Temperature inverted

Two previous postings explained the temperatures of the lower atmosphere, first in terms of discrete entities (clouds, surface), then in terms of the lapse rate, the rate at which the temperature falls with altitude. Air temperature falls with altitude because some of the air's stored heat is converted to gravitational potential energy - or, equivalently, the air mass has to do work against gravity in order to rise. The condensation of water vapor complicates the details and ruins the simple heat content-temperature proportionality. But it doesn't change the essential point, that the temperature profile has a downward slope.

One more important qualification needs to be added to this picture. Depending whether it's ground or water and whether it's day or night, the temperature profile near the surface is often inverted. That means that the temperature rises with altitude in an inversion layer near the surface, then flips back to lapsing again at higher altitudes. Along with the inversion (where and when it exists) comes a downward heat flow near and at the surface, which is consistent with the temperature inversion: heat flows towards lower temperatures. Over water, this inversion is critical to enabling evaporation, which needs a constant source of heat flow downward into the water to "pay the heat of vaporization bill" that turns liquid water into vapor. Over land, the inversion keeps the ground warmer at night than would be otherwise. It also frequently leads to fog. The associated downward heat flow is all radiative, since convection can't happen if the temperature profile is upwardly-sloped: there is no bouyancy.

The inversion phenomenon arises from the different speeds at which water, air, and land both heat up and cool down. Water is the slowest, land the fastest, and air in the middle. An earlier posting touched on these differences in connection with the forces that drive climate.

Evaporation is one result. Another is an interesting complementarity - but not full symmetry - between land and convection on the one hand, and ocean and evaporation on the other.

Land and convection: Inversion by night. Land heats up more quickly than air during the daytime. With the ground hotter than the air above it, strong upward convection results. Late summertime afternoon thunderstorms, sometimes with spectacular clouds rising into the stratosphere, are the most extreme sign of this. At night, however, the ground cools off faster than the air above it, and an inversion layer forms. Heat flows down from the air into the ground. Such inversion layers (and any associated fogs) typically disappear in the early morning, as the Sun starts to heat the ground again.

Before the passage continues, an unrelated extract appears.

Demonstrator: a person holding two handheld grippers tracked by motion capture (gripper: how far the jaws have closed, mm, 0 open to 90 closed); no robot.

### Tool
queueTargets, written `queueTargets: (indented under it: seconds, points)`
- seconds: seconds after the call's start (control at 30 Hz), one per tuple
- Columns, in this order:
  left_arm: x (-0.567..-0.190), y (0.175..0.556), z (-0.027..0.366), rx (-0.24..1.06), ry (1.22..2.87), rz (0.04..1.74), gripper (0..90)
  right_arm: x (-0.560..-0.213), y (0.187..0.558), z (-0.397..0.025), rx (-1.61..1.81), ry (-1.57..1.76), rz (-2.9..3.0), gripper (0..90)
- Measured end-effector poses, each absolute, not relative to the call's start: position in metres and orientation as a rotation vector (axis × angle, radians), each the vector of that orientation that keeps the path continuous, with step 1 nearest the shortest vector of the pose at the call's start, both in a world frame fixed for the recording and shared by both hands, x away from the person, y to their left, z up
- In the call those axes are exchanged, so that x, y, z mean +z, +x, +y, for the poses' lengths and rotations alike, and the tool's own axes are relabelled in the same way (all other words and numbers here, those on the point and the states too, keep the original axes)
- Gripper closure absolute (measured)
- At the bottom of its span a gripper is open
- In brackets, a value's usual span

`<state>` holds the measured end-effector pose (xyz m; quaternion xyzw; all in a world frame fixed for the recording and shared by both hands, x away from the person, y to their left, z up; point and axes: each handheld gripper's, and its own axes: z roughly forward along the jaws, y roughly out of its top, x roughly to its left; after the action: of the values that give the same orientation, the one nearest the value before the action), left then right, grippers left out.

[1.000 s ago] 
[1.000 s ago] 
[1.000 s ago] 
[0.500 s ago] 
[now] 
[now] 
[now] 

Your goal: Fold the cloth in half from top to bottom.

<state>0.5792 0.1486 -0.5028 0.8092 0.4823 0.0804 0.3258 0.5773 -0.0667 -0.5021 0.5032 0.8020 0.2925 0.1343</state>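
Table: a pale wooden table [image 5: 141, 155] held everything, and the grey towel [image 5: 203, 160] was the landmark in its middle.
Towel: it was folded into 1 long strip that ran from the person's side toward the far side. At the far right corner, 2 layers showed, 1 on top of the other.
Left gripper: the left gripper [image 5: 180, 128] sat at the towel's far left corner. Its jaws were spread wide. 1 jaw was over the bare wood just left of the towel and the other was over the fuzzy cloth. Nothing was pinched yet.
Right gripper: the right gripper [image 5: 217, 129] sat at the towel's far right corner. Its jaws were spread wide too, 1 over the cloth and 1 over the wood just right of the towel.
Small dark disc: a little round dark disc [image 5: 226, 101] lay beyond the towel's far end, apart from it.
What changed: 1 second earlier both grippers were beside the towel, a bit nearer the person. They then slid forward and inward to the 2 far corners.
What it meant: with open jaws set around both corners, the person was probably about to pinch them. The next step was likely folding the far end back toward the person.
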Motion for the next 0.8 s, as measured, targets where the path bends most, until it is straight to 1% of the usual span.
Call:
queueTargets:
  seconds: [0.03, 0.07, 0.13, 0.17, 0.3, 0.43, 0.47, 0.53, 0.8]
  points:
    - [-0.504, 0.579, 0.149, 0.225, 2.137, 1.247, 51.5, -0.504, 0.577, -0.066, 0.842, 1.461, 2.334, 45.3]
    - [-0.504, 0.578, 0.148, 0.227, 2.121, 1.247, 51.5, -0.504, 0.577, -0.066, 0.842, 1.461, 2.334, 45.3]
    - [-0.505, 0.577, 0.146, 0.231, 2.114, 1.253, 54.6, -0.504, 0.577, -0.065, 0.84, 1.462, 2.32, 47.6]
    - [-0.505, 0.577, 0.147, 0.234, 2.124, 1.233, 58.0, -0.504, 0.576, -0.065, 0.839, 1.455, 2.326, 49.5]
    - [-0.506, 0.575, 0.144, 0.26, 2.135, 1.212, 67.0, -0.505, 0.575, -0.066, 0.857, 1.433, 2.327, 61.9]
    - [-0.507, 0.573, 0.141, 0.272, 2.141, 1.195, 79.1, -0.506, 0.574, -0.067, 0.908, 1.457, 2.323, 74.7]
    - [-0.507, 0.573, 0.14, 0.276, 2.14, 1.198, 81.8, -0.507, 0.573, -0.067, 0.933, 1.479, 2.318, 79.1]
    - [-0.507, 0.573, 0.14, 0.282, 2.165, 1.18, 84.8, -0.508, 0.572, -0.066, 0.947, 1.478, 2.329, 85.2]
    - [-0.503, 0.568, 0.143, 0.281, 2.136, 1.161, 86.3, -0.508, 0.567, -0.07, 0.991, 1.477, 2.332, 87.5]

Water and evaporation: Inversion by day. Inversion develops during the daytime - the air heats up faster than the water - and peaks late in the daytime and early evening. At night, the ocean retains more heat than the air and cools off more slowly. The inversion disappears, only to reappear again the next day. The coolness of the daytime ocean air is one sign of the great heat sink that drives evaporation. Some evaporation happens by direct radiation from the Sun and clouds. But most of it is due to the downward heat flow in the atmosphere's lowest layer.